2.2.6.2 Pathogenicity of Alcaligenes faecalis var. myxogenes NTK-u
strain
Mice
Suspensions of dead cells of the curdlan-producing strain of
A. faecalis var. myxogenes NTK-u and of Xanthomonas campestris
in 5% aqueous gum arabic solution were administered orally to groups
of eight four-week-old male ICR-JCL mice at doses of 10 or 20 g/kg bw,
and the animals were observed for seven days. No deaths occurred and
no abnormalities were found at autopsy on day 8 (Yokotani, 1969).
Groups of 9-10 four-week-old male ddY-SLC mice, groups of 10
fasted male ddY-SLC mice, and groups of 9-10 suckling male and female
ddY-SLC mice aged 14-18 days (believed to be relatively susceptible to
intestinal infection) received 1010 viable organisms of A. faecalis
var. myxogenes NTK-u orally for two days or, for comparison, the
non-pathogenic strains Alcaligeneses faecalis, Escherichia coli
Umezawa, Xanthomonas campestris (which produces xanthan gum) and/or
the pathogenic strains E. coli 0-78 and Salmonella enteritidis.
The animals were autopsied after seven days of observation and the
respective strains were measured in mesenteric lymph nodes. The only
abnormal findings or deaths occurred in mice given S. enteritidis,
and that was the only strain found in mesenteric lymph nodes.

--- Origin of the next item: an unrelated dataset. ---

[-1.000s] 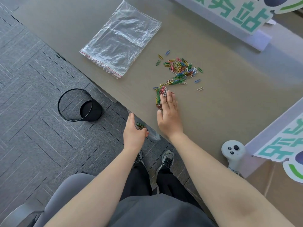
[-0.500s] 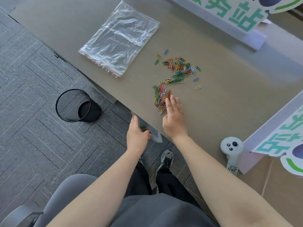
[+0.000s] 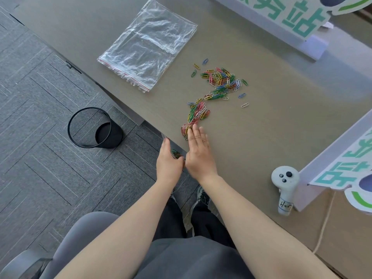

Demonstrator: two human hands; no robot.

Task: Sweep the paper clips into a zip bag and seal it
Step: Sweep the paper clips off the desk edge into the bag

The pathogenicity of A. faecalis var. myxogenes NTK-u was
also studied after intravenous, intraperitoneal, and intracerebral
injection into four-week-old male ddY-SLC mice and compared with the
pathogenicity of the same non-pathogenic and pathogenic strains of
bacteria listed above. The LD50 values for A. faecalis var.
myxogenes NTK-u were similar to or higher than those for the other
bacterial strains (Imai, 1972).
2.2.6.3 Cytotoxicity of Alcaligenes faecalis var. myxogenes NTK-u
strain to HeLa cells
Neither the filtrate of a culture medium in which A. faecalis
var. myxogenes NTK-u had been grown, nor the bacterium or its
components was cytotoxic to HeLa cells at concentrations up to 100
mg/ml (Ito, 1971).
2.3 Observations in humans
2.3.1 Sensitization
A modified Draize 'multiple insult' patch test, which was not
performed according to GLP or a current guideline, was used on 213
healthy male prisoners (73% white, 21% black, 4% Mexican, 2% other;
average age, 35 years) who received 10 applications of curdlan (dose
not reported) as an aqueous paste on the skin under occlusion, the
test material being applied fresh every other day. A 48-h challenge
application of the test material (concentration and amount not
reported) was given 10-14 days after the last dose on a different
site, which was examined after 48, 96, and 144 h. During the induction
phase, trace irritation was seen in a few men but was not significant.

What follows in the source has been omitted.